[GIVEN INFORMATION]

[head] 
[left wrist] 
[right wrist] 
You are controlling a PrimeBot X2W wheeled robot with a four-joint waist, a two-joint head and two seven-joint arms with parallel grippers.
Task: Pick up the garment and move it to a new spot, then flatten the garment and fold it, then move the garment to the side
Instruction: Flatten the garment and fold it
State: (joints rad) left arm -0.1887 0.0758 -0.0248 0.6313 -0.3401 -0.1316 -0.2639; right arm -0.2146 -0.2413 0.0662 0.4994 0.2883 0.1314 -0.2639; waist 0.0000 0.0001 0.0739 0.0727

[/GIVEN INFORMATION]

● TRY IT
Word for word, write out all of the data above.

● TASK SOLUTION
[head] 
[left wrist] 
[right wrist] 
You are controlling a PrimeBot X2W wheeled robot with a four-joint waist, a two-joint head and two seven-joint arms with parallel grippers.
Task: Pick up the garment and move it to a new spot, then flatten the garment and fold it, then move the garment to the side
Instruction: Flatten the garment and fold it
State: (joints rad) left arm -0.1887 0.0758 -0.0248 0.6313 -0.3401 -0.1316 -0.2639; right arm -0.2146 -0.2413 0.0662 0.4994 0.2883 0.1314 -0.2639; waist 0.0000 0.0001 0.0739 0.0727

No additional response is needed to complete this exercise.